Original poster: "Antonio Carlos M. de Queiroz by way of Terry Fritz <twftesla-at-qwest-dot-net>" <acmq-at-compuland-dot-com.br>

Tesla list wrote:
> 
> Original poster: "David Thomson by way of Terry Fritz
<twftesla-at-qwest-dot-net>" <dave-at-volantis-dot-org>

> Can you briefly explain the "parasitic effect of the meter?"

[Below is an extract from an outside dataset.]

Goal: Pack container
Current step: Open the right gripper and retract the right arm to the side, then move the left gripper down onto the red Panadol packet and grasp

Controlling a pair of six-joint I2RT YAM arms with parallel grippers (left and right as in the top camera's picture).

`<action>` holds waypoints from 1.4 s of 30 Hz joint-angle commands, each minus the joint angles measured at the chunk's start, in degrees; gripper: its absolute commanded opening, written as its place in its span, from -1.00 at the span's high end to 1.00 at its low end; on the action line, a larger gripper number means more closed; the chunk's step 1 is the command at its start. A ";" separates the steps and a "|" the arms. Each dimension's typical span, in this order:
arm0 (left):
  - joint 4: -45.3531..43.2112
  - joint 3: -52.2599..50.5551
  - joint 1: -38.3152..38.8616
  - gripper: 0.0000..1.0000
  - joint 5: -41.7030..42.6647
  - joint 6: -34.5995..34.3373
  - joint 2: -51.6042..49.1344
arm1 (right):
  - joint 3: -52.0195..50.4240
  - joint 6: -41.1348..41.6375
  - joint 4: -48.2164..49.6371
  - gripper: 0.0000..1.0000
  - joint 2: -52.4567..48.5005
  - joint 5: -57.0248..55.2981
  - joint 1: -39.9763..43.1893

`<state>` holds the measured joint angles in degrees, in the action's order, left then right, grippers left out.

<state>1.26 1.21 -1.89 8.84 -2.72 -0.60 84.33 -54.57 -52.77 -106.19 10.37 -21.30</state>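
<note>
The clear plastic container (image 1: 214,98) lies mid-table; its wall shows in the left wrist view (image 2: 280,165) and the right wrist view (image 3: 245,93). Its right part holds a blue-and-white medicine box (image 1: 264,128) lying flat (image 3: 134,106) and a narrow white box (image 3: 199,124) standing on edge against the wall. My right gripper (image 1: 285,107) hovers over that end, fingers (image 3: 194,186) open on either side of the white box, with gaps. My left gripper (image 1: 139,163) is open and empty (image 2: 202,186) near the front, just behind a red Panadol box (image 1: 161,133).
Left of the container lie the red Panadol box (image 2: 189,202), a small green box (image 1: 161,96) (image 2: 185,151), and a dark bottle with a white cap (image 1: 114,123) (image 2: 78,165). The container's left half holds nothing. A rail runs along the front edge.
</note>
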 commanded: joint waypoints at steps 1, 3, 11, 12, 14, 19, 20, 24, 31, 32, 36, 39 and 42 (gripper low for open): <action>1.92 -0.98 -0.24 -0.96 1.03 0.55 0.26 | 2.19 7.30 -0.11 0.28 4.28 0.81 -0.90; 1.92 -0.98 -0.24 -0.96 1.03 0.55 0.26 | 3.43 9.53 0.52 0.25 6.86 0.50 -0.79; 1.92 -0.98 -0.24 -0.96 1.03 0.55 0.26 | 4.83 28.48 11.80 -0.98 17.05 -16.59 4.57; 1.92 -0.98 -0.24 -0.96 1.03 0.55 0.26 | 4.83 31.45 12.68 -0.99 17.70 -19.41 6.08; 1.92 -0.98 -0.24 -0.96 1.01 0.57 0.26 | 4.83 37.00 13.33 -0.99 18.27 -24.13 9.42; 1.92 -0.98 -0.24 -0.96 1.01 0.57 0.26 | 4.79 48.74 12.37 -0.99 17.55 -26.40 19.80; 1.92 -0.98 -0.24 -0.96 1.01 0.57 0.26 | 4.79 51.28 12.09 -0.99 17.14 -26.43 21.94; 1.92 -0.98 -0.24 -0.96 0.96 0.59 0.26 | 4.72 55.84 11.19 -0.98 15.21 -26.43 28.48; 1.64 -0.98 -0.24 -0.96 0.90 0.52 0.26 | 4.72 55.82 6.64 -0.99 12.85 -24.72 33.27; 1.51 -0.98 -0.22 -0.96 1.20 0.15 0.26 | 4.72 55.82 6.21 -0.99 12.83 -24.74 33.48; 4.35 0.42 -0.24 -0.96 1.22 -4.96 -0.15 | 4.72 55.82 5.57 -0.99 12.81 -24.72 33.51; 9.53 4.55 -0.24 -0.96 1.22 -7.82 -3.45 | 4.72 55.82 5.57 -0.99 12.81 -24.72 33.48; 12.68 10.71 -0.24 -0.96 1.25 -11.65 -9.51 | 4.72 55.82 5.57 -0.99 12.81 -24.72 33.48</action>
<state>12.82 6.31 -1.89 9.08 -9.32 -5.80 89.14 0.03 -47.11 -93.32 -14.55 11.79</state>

The meter is designed to give a reading when connected to a pure
capacitor, but you are connecting it to a capacitor in parallel
with an inductor. What it will measure in this condition depends
on how the meter makes the measurement.

Something similar happens when you try to measure inductance. Any
real inductor, specially these large ones, have significant
"self-capacitance", or, behave more accurately as parallel
LC circuits. Inductance meters are designed to measure correctly
if the "self-capacitance" is low enough, essentially by making
the measuremet using low-frequency signals, that are not much
affected by the capacitance.

In principle, a capacitance meter using high-frequency signals
should be capable of measuring the "self-capacitance" of a coil.
But this would require frequencies above the resonance frequency
of the coil, and the measurement would be subject to many sources
of error. Conventional capacitance meters use low-frequency
signals only, in a variety of measurement methods.